Consider how difficult it is to correctly identify which of several meanings of a word might be the right one for a searcher. When someone searches for “jaguars,” for instance, are they looking for the animal, the car, or even the football team? When searchers type in just one word, there’s no way for the search engine to know, but the moment a second word is entered, it’s often quite clear.
For example, when someone enters “jaguar prices,” you know it’s the car. And “Mexican jaguar” is about the animal, and “jaguars quarterback” is about the football team. For a human being, it’s simple for us to understand which meaning is intended each time, but semantic analysis is one way for computers to figure it out, too.

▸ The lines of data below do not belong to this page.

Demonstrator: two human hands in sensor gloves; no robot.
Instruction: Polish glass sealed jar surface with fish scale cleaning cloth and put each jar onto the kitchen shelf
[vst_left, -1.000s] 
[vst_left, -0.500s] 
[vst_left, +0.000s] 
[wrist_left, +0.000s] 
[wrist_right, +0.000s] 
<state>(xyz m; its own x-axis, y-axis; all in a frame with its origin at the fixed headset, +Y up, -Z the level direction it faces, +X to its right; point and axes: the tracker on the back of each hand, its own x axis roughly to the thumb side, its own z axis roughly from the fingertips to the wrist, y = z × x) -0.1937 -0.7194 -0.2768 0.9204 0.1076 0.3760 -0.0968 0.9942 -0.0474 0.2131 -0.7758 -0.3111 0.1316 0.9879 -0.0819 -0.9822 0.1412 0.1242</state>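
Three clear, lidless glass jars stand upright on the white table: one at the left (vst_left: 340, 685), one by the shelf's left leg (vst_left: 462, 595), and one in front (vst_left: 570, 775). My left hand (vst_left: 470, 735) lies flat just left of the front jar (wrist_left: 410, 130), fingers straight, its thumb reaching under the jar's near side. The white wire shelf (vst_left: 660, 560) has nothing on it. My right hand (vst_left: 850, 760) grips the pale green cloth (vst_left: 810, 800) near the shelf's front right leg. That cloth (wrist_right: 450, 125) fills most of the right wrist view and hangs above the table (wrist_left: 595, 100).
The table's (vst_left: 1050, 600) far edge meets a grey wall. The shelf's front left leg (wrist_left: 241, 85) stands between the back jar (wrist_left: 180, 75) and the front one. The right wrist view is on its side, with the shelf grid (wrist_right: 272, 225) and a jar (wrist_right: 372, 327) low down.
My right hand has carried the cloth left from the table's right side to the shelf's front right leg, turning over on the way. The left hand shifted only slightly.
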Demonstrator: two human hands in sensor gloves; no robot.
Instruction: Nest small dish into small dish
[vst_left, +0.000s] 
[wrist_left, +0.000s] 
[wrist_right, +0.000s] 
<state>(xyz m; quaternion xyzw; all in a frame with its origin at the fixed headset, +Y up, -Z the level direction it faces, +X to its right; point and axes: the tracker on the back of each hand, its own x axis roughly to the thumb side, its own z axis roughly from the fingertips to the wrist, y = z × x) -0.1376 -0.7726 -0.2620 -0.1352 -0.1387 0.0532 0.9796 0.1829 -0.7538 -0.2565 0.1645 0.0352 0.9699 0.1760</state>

Now, often a computer could guess right without semantic analysis, because those two-word phrases appear in the right documents. But what about a document that refers to a “Mexican Jaguar dealer”? People who search for “Mexican jaguar” would certainly not be interested, but a typical text search might turn it up, just because it contains the matching phrase. A computer that uses semantic analysis would likely not be tricked so easily, because it detects that the “Mexican jaguar” search is for animal information. Based on the language used, the search engine can tell that the document about the “Mexican Jaguar dealer” is not about animals at all.
Internet search engines certainly use many semantic analysis techniques, of which LSI is just one. Should you care which one is used? Is LSI better?
I'd argue that it isn't necessarily better. Indeed, if someone is peddling LSI as a key feature, get out your snakeoil detector.
While this stuff is exciting to propeller heads, all searchers should care about is whether they find what they are looking for. Even if you are a search marketer concerned with getting your pages ranked as highly as possible by the search engines, I'd still tell you to stop worrying about such technical arcana.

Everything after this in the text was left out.